S'il existait un homme Montyon digne de tous les prix de vertus fondés ou à fonder, je ne donnerais pas douze cents francs par an de son avenir. Soyez confiant, on vous dupe; dévoué, on vous exploite; modeste, on vous passe sur le dos;--et ainsi du reste de la litanie.
Encore sous le coup de sa juste mais candide indignation, le naïf avait regagné l'hôtel meublé où il était descendu et qu'il avait eu soin de choisir dans le quartier des théâtres,--à deux pas du boulevard du Temple.
La journée--au milieu de toutes ces diverses pérégrinations--s'était promptement écoulée. Il était huit heures quand il rentra dans sa chambre, décorée de l'ameublement classique: lit à rideaux de calicot, vieux secrétaire, guéridon à dessus de marbre et toilette-lavabo.

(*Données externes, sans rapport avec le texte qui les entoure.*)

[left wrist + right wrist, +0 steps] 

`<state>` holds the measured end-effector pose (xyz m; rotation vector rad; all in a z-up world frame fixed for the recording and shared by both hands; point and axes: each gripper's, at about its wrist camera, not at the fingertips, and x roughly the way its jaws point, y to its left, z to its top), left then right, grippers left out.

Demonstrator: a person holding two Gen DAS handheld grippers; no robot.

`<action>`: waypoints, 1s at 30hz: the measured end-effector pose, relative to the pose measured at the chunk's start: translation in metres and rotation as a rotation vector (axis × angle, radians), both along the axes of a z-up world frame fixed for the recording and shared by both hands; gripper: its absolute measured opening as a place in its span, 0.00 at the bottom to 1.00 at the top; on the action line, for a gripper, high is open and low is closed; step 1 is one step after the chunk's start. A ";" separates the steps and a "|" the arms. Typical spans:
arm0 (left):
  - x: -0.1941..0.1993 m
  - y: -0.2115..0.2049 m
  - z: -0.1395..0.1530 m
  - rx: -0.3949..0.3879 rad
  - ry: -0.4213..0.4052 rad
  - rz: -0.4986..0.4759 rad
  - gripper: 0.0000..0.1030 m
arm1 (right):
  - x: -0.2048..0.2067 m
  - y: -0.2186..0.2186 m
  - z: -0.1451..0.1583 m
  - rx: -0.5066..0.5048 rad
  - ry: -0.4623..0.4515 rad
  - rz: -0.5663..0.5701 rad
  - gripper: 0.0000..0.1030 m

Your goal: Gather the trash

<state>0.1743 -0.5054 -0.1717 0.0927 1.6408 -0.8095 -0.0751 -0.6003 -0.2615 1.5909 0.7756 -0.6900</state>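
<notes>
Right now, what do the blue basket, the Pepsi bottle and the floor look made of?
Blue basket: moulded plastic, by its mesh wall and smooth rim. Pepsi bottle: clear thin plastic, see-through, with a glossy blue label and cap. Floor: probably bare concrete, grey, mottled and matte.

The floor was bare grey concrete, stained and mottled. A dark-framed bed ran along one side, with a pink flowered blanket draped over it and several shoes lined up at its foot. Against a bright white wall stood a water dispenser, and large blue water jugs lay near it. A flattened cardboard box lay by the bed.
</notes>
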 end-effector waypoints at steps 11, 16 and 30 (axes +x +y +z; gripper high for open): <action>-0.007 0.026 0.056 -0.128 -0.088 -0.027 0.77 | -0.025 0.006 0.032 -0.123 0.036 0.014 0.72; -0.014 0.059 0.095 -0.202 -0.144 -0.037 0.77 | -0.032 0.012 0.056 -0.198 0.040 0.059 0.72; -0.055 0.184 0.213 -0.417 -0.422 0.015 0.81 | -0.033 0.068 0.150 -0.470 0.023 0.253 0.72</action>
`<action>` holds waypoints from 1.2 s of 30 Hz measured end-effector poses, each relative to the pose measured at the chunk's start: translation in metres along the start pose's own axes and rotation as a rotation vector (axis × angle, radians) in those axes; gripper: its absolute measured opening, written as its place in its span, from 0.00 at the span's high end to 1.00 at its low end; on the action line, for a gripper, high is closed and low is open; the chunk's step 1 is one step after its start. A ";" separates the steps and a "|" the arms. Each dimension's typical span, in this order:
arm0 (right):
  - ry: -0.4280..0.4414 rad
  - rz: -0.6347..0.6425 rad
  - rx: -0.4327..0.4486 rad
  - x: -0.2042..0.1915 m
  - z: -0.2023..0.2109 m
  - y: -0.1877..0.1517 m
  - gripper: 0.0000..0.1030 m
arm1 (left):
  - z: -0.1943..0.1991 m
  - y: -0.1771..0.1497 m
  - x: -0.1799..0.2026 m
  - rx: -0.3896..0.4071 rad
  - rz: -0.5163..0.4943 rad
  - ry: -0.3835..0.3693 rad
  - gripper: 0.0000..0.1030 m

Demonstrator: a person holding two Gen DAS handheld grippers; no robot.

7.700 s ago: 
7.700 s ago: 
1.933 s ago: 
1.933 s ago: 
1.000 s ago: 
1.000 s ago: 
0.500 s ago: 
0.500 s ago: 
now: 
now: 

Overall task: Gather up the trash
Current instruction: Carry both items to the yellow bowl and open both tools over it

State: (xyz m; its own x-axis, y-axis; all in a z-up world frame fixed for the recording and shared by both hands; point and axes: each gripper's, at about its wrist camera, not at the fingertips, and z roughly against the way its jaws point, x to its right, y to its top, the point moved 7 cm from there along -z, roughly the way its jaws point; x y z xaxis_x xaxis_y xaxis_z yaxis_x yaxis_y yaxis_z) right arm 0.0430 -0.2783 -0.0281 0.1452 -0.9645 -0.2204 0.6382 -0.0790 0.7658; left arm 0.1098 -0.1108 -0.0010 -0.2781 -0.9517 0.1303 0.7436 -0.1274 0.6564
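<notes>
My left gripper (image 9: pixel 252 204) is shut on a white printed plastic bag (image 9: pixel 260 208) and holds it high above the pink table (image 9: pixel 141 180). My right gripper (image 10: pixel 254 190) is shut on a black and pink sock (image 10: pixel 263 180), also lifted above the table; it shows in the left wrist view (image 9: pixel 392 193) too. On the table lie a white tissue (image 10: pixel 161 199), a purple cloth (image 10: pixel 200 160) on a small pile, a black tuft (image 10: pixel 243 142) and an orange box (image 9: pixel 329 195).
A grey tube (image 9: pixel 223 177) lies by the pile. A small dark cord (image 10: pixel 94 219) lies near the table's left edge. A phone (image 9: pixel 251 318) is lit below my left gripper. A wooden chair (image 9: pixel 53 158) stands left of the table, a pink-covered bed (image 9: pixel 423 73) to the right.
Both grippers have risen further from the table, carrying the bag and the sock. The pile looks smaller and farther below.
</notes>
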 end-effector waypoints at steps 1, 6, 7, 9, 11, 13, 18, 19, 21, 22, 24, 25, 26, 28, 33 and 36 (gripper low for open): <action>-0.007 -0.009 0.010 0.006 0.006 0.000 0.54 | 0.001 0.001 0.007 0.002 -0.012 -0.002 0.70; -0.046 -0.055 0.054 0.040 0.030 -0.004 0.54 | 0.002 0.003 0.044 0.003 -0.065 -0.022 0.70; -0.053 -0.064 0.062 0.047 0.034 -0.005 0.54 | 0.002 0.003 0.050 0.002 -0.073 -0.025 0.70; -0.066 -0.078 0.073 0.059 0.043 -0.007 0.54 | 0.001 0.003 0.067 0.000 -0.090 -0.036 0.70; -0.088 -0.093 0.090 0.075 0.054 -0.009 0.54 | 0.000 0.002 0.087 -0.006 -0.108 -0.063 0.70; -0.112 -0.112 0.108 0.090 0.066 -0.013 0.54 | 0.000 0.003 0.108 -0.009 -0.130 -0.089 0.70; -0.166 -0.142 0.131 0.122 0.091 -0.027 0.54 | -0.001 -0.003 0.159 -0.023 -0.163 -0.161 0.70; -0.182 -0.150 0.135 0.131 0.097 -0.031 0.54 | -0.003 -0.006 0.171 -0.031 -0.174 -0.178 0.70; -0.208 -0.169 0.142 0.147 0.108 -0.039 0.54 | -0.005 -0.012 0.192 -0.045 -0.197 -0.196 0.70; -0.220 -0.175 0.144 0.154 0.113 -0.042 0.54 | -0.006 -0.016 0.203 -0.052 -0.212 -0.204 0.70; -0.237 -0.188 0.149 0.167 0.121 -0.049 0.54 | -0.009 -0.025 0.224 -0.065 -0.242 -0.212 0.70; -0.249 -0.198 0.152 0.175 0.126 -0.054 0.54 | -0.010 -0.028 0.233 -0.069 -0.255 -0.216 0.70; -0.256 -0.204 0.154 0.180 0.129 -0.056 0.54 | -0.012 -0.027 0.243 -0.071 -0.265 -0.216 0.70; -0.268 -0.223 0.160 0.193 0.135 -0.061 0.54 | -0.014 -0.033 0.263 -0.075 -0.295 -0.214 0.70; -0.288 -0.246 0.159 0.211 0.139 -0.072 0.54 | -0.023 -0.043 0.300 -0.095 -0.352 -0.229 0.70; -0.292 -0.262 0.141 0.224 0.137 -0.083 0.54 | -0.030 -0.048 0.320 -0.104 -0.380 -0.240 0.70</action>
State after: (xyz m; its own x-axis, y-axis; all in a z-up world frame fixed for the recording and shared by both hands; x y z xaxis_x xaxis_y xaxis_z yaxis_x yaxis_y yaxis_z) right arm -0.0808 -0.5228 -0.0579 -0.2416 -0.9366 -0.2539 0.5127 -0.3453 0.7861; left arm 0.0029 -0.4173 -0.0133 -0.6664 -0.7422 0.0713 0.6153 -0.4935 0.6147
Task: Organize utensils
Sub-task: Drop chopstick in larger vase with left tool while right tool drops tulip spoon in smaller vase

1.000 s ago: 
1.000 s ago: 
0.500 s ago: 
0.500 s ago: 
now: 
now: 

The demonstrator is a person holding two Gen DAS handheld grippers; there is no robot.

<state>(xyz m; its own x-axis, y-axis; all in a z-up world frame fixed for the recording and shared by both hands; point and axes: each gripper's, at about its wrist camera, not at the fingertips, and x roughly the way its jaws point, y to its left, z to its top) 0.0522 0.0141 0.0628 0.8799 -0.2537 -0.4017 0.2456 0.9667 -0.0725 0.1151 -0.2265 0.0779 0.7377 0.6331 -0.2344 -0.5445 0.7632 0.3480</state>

La cheminée était veuve de toute flamme, le carreau de tout tapis. On aurait dit une cellule de prison.
--Brrrou! grimaça-t-il, qu'il fait froid et triste ici!... A Gérizy du moins...
Il avait allumé une bougie.
--Voyons! voyons! secouons ces idées-là... Parbleu! j'y pense. Je n'ai pas dîné, ce doit être la cause de ma mélancolie. Si les grandes pensées viennent du cœur, les grandes tristesses viennent de l'estomac... Un mot à garder pour ma comédie future...
Il sonna le garçon, qui remonta bientôt avec un spécimen de bouilli, un débris de veau rôti, un semblant de légume et un détritus de salade;--le dîner de la table d'hôte attachée à l'établissement.
--Non!... Décidément, je ne suis pas en train... Ce veau entame avec mon énergie une lutte que je ne me sens pas le courage de continuer... Je ne sais si je m'abuse, mais la viande que me donnait le patron à Gérizy me semblait moins récalcitrante.
Encore ces souvenirs!...
Le fait est que, pour ma première journée, je n'ai pas précisément obtenu un succès sans nuages.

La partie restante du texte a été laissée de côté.